Colorado Care Workers Unite was founded in 2018 to bring our priorities as caregivers to the forefront in decisions that affect us, our families and our clients.
We, Colorado care workers, do essential, compassionate work. We take care of loved ones and families. Yet, we struggle to pay our own rent and put food on the table for our own families. Here in Colorado, and across the nation, the demand for home care is rapidly increasing, but the system doesn’t work for anyone. We can’t afford to keep doing this work, even when we desperately want to.
That’s why care workers and consumers are coming together. We’re demanding a living wage for care workers, the right to form a union without retaliation, and a care system that works for everyone. Home care workers in states like Massachusetts, Minnesota, and Washington organized and won higher wages and benefits. Colorado can and needs to do better.
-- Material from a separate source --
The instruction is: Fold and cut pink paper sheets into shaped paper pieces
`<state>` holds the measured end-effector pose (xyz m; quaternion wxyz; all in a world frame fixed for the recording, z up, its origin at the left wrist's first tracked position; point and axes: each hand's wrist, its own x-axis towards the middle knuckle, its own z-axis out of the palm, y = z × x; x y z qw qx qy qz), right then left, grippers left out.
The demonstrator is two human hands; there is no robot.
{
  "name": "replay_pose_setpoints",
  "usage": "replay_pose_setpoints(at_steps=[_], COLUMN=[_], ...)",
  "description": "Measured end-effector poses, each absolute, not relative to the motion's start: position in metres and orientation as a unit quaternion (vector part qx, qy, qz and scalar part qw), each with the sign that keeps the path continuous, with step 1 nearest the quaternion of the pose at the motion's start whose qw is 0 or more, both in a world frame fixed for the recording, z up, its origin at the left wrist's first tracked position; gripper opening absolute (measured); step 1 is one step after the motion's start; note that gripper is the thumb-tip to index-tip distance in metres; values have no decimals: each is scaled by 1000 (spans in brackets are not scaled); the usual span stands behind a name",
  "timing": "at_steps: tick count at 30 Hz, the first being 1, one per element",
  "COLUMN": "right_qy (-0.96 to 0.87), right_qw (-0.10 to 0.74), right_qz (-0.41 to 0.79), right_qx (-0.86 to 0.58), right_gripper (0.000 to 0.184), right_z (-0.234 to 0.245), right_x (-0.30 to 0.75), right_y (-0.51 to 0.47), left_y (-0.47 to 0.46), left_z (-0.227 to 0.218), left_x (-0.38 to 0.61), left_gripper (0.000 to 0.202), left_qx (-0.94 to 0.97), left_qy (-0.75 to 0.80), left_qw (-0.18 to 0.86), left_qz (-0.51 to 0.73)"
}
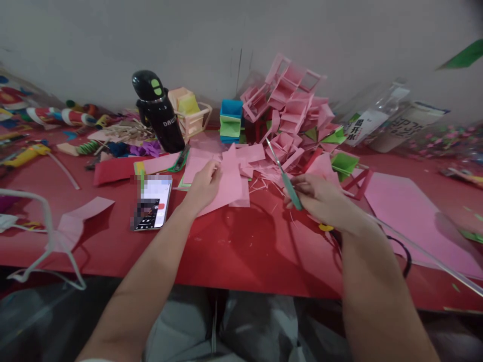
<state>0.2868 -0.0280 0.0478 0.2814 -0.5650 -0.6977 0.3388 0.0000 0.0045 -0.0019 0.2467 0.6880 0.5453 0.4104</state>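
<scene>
My left hand is closed, with its curled fingertips pinching the edge of a pink paper sheet. More pink sheets lie beneath and behind it. In my right hand are green-handled scissors, seen nearly edge-on. Their slim metal blades point up and away, to the right of the sheet and apart from it. Thin pink paper scraps lie between the two hands. Behind them rises a heap of folded pink paper chairs, beside a blue and green paper piece.
A black bottle stands behind a lit phone. At left are a white wire stand and a yellow glue gun. A large pink sheet, a clear bottle and a cup are on the right.
</scene>
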Motion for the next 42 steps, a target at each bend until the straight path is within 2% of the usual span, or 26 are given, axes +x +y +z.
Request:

Now is the time to make care jobs good jobs here in our state.
Despite doing the work that allows older Americans and people with disabilities to live with dignity in their own homes, care workers are paid so little they can’t afford to take care of their own families. Colorado Care Workers Unite is creating an opportunity for workers to stand together for better pay, rights on the job and to provide a well-trained workforce that meets the needs of our growing aging population.
Training & Tools
The "Direct Care Workforce Stabilization Board" SB23-261 signed by Governor Polis!
This bill sets up a process by which those most impacted by Colorado’s care crisis–direct care workers, people who receive care, employers—and government officials can come together to make recommendations to address chronically low wages, benefits and other issues that are driving care workers to leave the industry in record numbers.
Rest In Power, Marilyn
We are devastated by the news of the passing of our care worker sister, a relentless fighter for workers’ rights, and founding member of Colorado Care Workers Unite, Marilyn Sorensen.
Marilyn made her voice heard for years as we fought to raise wages for care workers and all Coloradans. Her advocacy inspired us all, and her leadership brought together care workers from every corner of our state.
This picture of Marilyn was taken during the signing of the $15 minimum wage for direct care workers in Colorado. A moment of pure joy that Marilyn played a pivotal role in accomplishing, and she was just getting started.
We will deeply miss her, and we will continue her fight for her fellow care workers everywhere. Rest in Power, Marilyn. Your fight will always live on!
Colorado Care Workers Are Celebrating A Fight For Fifteen Victory!
Governor Polis & the Joint Budget Committee announced that Colorado would enact a plan to increase Medicaid funded home care workers’ pay to a minimum of $15/hour.
Despite this momentous pay increase, the fight is not over.
We are demanding a transformative industry that invests long term in its workers, clients and communities.
As COVID hits, care workers showed up for Colorado
Even as a pandemic spread across the globe, care workers showed up as the heroes we have always been.
We put ourselves on the frontlines not only for our clients and patients, but also for our industry, families and fellow care workers.
We continued to advocate for the passage of FOUR historic bills
- Paid sick time for all Colorado workers
- Whistleblower protections for workers who report safety violations
- Increased law enforcement accountability
- State worker collective bargaining rights
organized getting PPE and delivered over 2000 masks across the state of Colorado when employers wouldn’t
These victories for public safety and workers’ rights clarified how crucial care workers are to a safe and healthy society.
We also launched a survey that care workers have used to tell the real, everyday story of what they were experiencing in real time. Care workers voiced their concerns, challenges and make clear the demands they have to be protected and supported throughout the pandemic. Several thousands have completed the survey, growing our numbers dramatically.
This is one tactic we have used to build power to win major campaigns, but also meet care workers where they’re at in all of their pain, anxiety and determination.
Care Workers Have Fought And Won!
In advance of the legislative session, CCWU members & allies began meeting with elected officials at the state capitol, knocking on doors to encourage other care workers to join us, and sharing our stories so the world began to understand the unfair working conditions and wages we were up against.
From there, we convinced more than 600 people to sign a petition in support of Senate Bill 19-238: An Act to Strengthen and Enhance the Home Care Workforce.
Finally, after the passage of SB 19-238, the Department Of Health Care Policy and Financing (HCPF) and the Colorado Department of Public Health and Environment (CDPHE) established a process to review and enforce training requirements for home care workers.
None of these victories would have been possible without the leadership of CCWU members across the state.
Care Workers Form Colorado Care Workers Unite
By 2018, care workers across the state had been working in coalition with other industries for several years to get raising the minimum wage on the Colorado ballot.
Inspired by the stories they heard and experiences they shared while knocking on neighborhood doors and testifying at the legislature, care workers began planting the seeds for the creation of their own union.
It was clear that they needed a space to come together to advocate for better wages, dignity on the job and improved access to professional training on the job.
Together they created Colorado Care Workers Unite (CCWU) and began planning how to change legislation, the industry and their worksites as a united front.
Organizing committees popped up around the state and still meet regularly today.